TASK DIRECTIONS:
Please return the data that follows precisely as written, but without the images.

SUPPLIED MATERIAL:
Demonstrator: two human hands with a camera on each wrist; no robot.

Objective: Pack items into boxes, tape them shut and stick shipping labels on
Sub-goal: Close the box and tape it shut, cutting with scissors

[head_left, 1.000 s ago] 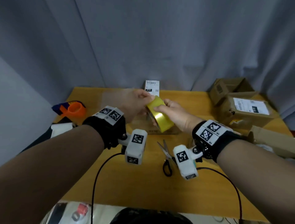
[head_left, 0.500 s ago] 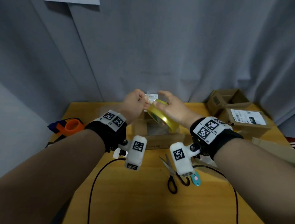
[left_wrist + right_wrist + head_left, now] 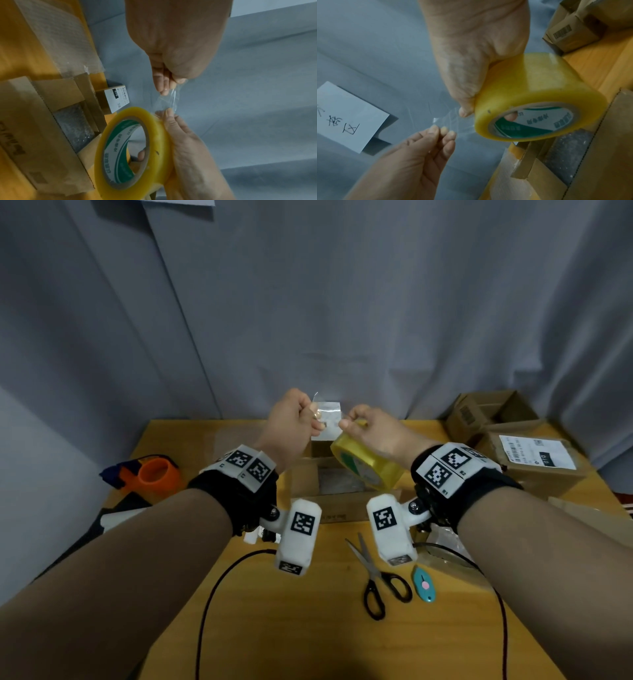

FINISHED EXERCISE:
Demonstrator: two human hands with a camera on each wrist; no robot.

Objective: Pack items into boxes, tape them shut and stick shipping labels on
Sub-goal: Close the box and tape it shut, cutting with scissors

[head_left, 1.000 s ago] 
[head_left, 0.500 s ago] 
[left_wrist + right_wrist + head_left, now] 

There is nothing more to the exercise.